▶ Prompt:
Below is some data. Retype exactly the lines starting at the one with "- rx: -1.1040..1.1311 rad" and ending at the one with "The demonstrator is".

*** Opening of Recorded information ***

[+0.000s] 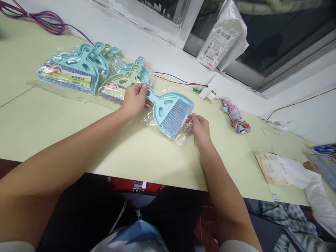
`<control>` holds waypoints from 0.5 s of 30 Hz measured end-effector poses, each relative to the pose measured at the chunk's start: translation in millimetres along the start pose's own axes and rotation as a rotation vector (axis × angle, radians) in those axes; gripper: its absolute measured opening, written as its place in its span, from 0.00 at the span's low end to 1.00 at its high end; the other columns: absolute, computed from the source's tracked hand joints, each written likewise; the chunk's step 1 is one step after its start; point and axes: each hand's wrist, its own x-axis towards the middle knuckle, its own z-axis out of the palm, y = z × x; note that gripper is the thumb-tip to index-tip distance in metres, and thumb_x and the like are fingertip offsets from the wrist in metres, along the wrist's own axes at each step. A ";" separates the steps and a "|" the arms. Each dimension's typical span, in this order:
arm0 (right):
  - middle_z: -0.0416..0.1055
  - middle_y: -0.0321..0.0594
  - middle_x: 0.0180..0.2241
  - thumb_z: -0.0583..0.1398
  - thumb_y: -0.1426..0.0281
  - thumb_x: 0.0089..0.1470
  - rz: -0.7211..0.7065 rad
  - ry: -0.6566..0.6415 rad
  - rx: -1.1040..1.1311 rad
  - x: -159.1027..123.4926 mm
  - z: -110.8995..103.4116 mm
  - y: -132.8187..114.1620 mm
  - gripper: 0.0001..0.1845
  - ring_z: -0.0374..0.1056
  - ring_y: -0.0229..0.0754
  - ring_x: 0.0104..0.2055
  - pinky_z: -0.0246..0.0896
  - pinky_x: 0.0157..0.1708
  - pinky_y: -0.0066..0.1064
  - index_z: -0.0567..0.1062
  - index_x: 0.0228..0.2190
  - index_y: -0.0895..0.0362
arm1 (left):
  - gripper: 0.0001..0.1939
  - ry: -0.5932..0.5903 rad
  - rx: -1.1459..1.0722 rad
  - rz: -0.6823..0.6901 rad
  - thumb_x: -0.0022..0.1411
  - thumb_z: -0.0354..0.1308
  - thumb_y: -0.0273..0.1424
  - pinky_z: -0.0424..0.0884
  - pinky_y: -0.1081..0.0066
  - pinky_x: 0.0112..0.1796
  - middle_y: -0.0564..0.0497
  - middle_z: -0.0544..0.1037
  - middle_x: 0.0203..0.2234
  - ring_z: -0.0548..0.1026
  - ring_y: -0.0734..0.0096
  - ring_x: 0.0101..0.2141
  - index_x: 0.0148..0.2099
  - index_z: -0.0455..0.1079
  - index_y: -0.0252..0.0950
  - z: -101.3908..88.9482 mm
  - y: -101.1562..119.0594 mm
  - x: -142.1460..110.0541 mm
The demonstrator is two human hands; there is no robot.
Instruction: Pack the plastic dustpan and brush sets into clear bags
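A light blue dustpan and brush set [170, 110] in clear plastic wrap is held a little above the table, tilted, with its bristles toward the lower right. My left hand [135, 99] is closed around its handle. At the other end, my right hand [199, 127] pinches the loose edge of the clear plastic bag [183, 134] between thumb and fingers. Behind my left hand lies a green dustpan set [118, 85] with a printed label, partly covered by that hand. To its left, several more wrapped blue sets [70, 71] overlap in a pile.
Coiled red and blue wires [49, 22] lie at the back left. A plastic-wrapped package [219, 38] leans at the window. A patterned cloth bundle [236, 117] and a paper packet [273, 169] lie to the right, near another person's white sleeve [319, 196]. A phone [139, 186] is below the table edge [147, 180].
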 end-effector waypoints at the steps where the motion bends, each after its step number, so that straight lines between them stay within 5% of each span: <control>1: 0.76 0.37 0.30 0.63 0.49 0.60 0.001 0.015 0.019 1.2 0.2 1.3 0.21 0.68 0.35 0.20 0.59 0.15 0.26 0.76 0.33 0.55 | 0.12 0.003 0.001 -0.004 0.75 0.51 0.37 0.77 0.70 0.26 0.47 0.72 0.35 0.76 0.74 0.23 0.44 0.72 0.37 0.2 -0.2 0.2; 6: 0.73 0.35 0.28 0.61 0.51 0.63 -0.065 0.065 -0.031 7.0 -2.0 9.4 0.20 0.66 0.34 0.18 0.57 0.14 0.26 0.75 0.34 0.55 | 0.12 0.027 -0.002 -0.020 0.75 0.50 0.35 0.78 0.70 0.26 0.47 0.73 0.36 0.77 0.74 0.23 0.44 0.73 0.36 0.1 0.9 0.5; 11: 0.78 0.37 0.35 0.64 0.58 0.60 -0.240 0.120 -0.269 8.7 -5.9 11.6 0.14 0.73 0.37 0.24 0.66 0.21 0.27 0.75 0.42 0.54 | 0.13 -0.023 0.016 -0.011 0.75 0.49 0.35 0.79 0.69 0.26 0.47 0.73 0.37 0.76 0.75 0.22 0.45 0.73 0.36 1.1 0.5 -2.7; 15: 0.77 0.38 0.32 0.61 0.52 0.63 -0.224 0.116 -0.258 10.4 -11.1 8.7 0.18 0.71 0.36 0.23 0.63 0.19 0.26 0.76 0.36 0.55 | 0.13 -0.041 0.021 -0.023 0.75 0.49 0.34 0.78 0.72 0.25 0.47 0.73 0.36 0.76 0.76 0.22 0.44 0.72 0.35 1.9 2.2 -4.4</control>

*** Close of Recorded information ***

▶ The answer:
  - rx: -1.1040..1.1311 rad
  - x: -159.1027..123.4926 mm
  - z: -110.8995..103.4116 mm
  - y: -132.8187..114.1620 mm
  - gripper: 0.0001..0.1845
  - ring_z: -0.0374..0.1056
  - ring_y: -0.0229..0.0754
  - ring_x: 0.0104..0.2055
  - pinky_z: -0.0246..0.0896
  - pinky_x: 0.0157..0.1708
  - pinky_y: -0.0066..0.1064
  - index_z: -0.0567..0.1062
  - index_x: 0.0228..0.2190
  - index_y: -0.0895..0.0362
arm1 (left):
  - gripper: 0.0001..0.1939
  - ry: -0.5932..0.5903 rad
  - rx: -1.1459..1.0722 rad
  - rz: -0.6823..0.6901 rad
  - thumb_x: -0.0022..0.1411
  - thumb_z: -0.0354..0.1308
  - thumb_y: -0.0273..0.1424
  - pinky_z: -0.0424..0.0884
  - pinky_y: -0.1081..0.0066
  - pinky_x: 0.0112..0.1796
  - middle_y: -0.0564..0.0497
  - middle_z: -0.0544..0.1037
  - middle_x: 0.0203..0.2234
  - ring_z: -0.0548..0.1026
  - ring_y: -0.0734..0.0096
  - ring_x: 0.0101..0.2141
  - index_x: 0.0148..0.2099
  - index_z: -0.0455..0.1079
  - index_y: -0.0252..0.0950
  - z: -101.3908..88.9482 mm
  - y: -101.1562..119.0594 mm
  - x: -142.1460..110.0541 mm
The demonstrator is two human hands; there is no robot.

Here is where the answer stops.